Ce genre d’emplois peu rémunérés est souvent occupé par des personnes à statut précaire, qui hésiteront à agir comme lanceurs d’alertes.
C’est pour cette raison que nous nous sommes également fait engager chez le géant américain Amazon.

Notre journaliste y a travaillé pendant cinq semaines à l’automne 2020. Nous avons ainsi pu révéler la surveillance constante par caméras des employés, le monitorage de performance en temps réel, mais aussi rapporter l’existence d’un contrat de travail avec des clauses qui ne peuvent être légalement appliquées au Québec.
Des risques
Le choix de recourir à l'incursion n’est pas pris à la légère, car cela peut comporter des risques pour la sécurité ou pour la santé.
Au printemps 2020, alors que la pandémie de COVID frappe très fort dans les résidences pour aînés du Québec, notre journaliste, Marie-Christine Noël, est devenue quelque temps préposée aux bénéficiaires dans une ressource intermédiaire après avoir obtenu un accès privilégié de la part de la direction.

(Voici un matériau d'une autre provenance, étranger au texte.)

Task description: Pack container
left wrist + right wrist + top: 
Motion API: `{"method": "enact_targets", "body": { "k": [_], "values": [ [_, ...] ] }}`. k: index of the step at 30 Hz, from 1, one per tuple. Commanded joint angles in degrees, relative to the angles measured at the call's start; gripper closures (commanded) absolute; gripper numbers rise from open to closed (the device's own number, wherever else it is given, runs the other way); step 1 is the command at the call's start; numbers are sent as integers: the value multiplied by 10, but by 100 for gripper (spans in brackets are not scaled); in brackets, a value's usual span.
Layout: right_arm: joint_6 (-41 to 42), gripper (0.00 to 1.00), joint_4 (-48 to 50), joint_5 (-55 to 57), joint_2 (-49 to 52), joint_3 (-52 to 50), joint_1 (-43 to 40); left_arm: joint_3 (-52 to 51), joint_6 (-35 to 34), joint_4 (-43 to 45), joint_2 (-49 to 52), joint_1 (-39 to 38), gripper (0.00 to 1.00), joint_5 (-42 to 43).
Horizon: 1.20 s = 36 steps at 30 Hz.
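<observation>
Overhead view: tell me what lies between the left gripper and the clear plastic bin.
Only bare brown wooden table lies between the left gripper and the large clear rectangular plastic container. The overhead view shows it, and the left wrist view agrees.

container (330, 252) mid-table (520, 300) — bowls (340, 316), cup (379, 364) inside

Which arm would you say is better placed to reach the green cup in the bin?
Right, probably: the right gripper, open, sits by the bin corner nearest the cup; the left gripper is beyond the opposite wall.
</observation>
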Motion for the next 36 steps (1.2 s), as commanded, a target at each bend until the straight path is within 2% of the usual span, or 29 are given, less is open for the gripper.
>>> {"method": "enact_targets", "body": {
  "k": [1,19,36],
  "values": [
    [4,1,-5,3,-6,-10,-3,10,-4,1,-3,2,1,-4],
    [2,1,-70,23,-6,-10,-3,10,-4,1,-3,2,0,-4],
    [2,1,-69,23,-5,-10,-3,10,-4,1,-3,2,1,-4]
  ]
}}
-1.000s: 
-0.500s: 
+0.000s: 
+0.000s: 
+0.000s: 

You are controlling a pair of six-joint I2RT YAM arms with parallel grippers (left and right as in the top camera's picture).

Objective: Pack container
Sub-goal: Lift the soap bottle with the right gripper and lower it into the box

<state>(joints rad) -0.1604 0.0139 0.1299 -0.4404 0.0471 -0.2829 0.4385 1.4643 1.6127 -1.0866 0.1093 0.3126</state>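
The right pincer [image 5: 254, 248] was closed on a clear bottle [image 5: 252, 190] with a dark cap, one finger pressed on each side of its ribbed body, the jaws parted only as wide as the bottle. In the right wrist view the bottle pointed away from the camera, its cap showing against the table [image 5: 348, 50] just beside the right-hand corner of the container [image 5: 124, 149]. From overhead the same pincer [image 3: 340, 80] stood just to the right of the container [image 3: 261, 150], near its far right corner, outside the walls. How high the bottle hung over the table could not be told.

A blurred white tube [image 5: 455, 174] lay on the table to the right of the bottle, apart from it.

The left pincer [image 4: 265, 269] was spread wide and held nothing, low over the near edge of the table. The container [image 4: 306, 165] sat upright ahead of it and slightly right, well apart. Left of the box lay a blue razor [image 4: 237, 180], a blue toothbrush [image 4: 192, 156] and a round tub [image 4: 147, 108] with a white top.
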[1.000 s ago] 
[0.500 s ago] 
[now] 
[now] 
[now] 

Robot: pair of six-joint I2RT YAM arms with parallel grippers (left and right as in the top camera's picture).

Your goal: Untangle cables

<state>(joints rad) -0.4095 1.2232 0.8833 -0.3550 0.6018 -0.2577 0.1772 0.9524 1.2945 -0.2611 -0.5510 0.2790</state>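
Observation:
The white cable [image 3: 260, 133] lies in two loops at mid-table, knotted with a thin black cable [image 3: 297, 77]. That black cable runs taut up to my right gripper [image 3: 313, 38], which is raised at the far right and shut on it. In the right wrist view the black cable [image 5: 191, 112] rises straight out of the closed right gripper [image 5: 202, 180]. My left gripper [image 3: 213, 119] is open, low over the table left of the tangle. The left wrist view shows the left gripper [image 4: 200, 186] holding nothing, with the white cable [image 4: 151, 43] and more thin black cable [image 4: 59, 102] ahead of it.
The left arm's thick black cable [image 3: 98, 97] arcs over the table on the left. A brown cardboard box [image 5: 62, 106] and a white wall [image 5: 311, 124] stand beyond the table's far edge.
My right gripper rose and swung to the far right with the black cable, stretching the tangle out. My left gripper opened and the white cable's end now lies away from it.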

Son incursion a permis de relater le quotidien des soignants pendant cette première vague de pandémie, qui s’est avérée particulièrement meurtrière : le fait de travailler avec la peur du virus, de côtoyer la mort au quotidien, toutes les précautions sanitaires.

Ces témoignages ont pu être obtenus grâce à son travail effectué à l'intérieur de la résidence.
Marie-Christine Noël connaît très bien les infiltrations. Pour le Bureau d’enquête, elle est devenue par exemple praticienne en gestion de poids, pour révéler le monde dangereux des produits naturels, et suppléante au primaire et au secondaire.
Autant de reportages sur le terrain qui exigent de la préparation et du courage, mais qui sont essentiels pour montrer des réalités qui resteraient autrement cachées.